Start of Block

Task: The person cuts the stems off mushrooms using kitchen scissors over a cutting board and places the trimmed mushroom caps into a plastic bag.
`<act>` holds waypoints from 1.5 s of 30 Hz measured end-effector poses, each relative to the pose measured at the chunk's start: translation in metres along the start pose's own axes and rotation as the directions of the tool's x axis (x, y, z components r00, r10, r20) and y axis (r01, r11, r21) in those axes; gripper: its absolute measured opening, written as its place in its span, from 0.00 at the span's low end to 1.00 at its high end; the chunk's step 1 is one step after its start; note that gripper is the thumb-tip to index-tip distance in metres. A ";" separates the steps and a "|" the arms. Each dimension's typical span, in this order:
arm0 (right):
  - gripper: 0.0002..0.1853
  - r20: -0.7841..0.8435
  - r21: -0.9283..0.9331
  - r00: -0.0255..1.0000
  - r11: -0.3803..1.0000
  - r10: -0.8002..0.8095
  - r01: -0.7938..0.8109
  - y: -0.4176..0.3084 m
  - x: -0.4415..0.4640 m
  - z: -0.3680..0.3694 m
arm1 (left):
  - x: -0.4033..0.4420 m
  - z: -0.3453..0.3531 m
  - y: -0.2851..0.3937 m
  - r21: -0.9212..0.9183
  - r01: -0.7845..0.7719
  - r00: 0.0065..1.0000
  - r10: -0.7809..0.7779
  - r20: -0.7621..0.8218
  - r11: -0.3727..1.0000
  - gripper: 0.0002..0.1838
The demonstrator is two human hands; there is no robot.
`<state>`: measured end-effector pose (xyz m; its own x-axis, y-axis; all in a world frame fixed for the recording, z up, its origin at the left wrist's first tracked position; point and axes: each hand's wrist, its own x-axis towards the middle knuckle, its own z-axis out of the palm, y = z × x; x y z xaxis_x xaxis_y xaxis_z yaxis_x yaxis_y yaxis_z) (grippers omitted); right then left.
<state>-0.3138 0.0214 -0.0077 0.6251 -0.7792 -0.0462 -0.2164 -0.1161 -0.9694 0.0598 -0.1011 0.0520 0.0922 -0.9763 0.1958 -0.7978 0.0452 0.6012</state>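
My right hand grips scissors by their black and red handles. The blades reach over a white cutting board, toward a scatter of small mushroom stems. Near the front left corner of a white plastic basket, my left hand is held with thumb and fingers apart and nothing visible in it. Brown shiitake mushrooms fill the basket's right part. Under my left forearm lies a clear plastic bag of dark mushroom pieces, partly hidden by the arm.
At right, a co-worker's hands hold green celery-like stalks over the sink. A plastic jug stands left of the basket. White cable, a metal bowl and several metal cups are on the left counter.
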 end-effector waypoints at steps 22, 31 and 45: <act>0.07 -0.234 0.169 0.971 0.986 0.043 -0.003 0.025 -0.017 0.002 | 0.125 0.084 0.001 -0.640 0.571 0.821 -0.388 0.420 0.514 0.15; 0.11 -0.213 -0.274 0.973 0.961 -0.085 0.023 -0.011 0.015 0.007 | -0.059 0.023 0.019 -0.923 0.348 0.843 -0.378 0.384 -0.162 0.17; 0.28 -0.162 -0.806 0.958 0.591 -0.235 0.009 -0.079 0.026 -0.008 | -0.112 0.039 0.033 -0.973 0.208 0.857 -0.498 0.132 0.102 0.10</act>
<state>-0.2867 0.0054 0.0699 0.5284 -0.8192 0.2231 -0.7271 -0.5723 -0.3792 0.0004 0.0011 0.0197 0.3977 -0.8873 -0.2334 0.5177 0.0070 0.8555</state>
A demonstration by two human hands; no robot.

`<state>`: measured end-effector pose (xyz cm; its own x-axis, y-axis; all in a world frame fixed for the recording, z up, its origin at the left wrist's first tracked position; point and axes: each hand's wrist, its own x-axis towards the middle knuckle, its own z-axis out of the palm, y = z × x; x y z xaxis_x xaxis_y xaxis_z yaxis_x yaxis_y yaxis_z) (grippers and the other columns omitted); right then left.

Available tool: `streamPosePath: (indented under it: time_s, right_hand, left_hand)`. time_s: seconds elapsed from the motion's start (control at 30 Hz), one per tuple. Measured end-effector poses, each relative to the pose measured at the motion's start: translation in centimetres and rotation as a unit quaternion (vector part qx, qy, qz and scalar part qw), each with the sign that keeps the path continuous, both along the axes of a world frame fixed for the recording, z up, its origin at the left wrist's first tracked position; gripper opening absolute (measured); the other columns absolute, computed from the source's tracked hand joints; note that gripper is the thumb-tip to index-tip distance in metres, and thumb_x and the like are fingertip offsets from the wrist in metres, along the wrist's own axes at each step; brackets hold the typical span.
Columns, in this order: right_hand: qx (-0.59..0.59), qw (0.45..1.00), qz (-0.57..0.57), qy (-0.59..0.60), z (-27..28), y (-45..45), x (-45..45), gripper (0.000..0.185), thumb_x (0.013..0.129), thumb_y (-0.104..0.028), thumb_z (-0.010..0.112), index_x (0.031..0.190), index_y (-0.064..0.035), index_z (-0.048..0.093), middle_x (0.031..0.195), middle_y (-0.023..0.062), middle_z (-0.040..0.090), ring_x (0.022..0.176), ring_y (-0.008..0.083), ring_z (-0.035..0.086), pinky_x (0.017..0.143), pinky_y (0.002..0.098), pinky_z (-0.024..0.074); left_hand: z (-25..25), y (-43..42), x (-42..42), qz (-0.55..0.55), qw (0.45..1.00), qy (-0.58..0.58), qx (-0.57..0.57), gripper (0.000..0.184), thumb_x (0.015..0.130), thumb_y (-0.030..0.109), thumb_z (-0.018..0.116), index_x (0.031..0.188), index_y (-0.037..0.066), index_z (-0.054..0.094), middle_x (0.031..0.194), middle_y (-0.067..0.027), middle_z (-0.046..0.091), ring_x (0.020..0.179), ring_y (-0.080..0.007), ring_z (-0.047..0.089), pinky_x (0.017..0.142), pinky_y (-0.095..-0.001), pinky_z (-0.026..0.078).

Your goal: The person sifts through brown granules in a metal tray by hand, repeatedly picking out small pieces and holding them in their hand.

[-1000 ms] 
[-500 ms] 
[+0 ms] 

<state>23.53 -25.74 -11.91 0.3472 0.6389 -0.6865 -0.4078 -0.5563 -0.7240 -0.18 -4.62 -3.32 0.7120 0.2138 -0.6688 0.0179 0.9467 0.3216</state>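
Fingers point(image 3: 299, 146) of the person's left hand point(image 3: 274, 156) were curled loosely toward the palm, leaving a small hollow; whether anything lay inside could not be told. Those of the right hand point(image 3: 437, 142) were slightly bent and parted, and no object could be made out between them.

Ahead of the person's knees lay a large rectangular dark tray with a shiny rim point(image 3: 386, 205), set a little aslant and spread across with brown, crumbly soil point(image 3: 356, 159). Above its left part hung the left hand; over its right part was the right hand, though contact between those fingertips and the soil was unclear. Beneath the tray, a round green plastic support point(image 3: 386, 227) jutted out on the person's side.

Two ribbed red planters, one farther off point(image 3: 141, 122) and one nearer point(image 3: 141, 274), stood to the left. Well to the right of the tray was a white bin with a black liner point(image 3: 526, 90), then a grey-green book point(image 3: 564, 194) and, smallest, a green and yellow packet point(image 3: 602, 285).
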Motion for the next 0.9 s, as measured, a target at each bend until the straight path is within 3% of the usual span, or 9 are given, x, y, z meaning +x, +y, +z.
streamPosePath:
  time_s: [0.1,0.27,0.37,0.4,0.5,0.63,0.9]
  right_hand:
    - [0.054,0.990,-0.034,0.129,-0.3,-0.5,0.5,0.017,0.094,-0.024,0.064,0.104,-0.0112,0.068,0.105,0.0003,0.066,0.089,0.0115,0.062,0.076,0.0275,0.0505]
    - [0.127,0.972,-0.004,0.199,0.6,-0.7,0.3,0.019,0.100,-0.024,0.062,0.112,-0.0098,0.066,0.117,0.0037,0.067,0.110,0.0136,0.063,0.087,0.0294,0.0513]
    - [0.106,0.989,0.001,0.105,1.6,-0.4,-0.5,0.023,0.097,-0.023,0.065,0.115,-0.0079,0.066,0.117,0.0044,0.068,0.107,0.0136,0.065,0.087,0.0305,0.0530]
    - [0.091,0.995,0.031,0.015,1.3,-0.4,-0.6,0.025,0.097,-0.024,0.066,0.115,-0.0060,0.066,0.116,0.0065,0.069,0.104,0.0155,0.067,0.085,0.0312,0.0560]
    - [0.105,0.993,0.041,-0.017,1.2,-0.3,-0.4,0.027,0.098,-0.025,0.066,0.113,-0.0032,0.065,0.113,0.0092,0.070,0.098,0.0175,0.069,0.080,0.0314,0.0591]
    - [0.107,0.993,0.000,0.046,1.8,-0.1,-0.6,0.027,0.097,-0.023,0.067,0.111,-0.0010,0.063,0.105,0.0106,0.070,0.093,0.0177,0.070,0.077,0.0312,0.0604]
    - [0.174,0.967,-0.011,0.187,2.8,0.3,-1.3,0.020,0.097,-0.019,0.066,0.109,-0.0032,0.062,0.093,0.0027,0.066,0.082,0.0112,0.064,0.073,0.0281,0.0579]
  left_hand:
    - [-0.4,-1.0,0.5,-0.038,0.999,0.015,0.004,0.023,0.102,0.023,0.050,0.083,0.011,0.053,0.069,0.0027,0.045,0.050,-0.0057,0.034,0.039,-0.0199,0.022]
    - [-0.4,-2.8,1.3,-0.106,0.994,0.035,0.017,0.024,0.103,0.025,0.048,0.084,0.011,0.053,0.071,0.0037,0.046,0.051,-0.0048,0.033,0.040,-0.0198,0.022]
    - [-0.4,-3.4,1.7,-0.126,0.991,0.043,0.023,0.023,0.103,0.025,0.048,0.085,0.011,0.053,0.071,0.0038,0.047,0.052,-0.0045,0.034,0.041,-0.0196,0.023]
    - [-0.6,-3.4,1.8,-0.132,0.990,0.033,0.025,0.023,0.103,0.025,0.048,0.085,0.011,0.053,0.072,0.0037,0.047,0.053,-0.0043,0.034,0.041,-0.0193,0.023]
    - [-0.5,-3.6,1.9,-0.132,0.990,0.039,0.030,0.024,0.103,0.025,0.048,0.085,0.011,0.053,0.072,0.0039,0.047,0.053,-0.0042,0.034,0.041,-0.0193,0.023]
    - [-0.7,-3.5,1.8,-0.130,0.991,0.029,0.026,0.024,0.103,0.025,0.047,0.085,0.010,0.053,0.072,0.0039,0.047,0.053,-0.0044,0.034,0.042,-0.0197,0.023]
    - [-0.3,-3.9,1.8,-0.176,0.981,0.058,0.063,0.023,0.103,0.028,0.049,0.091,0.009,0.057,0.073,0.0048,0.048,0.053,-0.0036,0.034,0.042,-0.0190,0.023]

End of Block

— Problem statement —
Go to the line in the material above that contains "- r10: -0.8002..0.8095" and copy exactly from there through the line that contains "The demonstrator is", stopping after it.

— Response area —
  - r10: -0.8002..0.8095
  - r01: -0.7938..0.8109
  - y: -0.4176..0.3084 m
  - x: -0.4415..0.4640 m
  - z: -0.3680..0.3694 m
arm1 (left):
  - x: -0.4033..0.4420 m
  - z: -0.3453..0.3531 m
  - y: -0.2851..0.3937 m
  - r21: -0.9212..0.9183
  - r01: -0.7845..0.7719
  - r00: 0.0065..1.0000
  - r10: -0.7809..0.7779
  - r20: -0.7621..0.8218
  - r11: -0.3727..1.0000
  - gripper: 0.0002..0.1838
The demonstrator is two human hands; there is no robot.

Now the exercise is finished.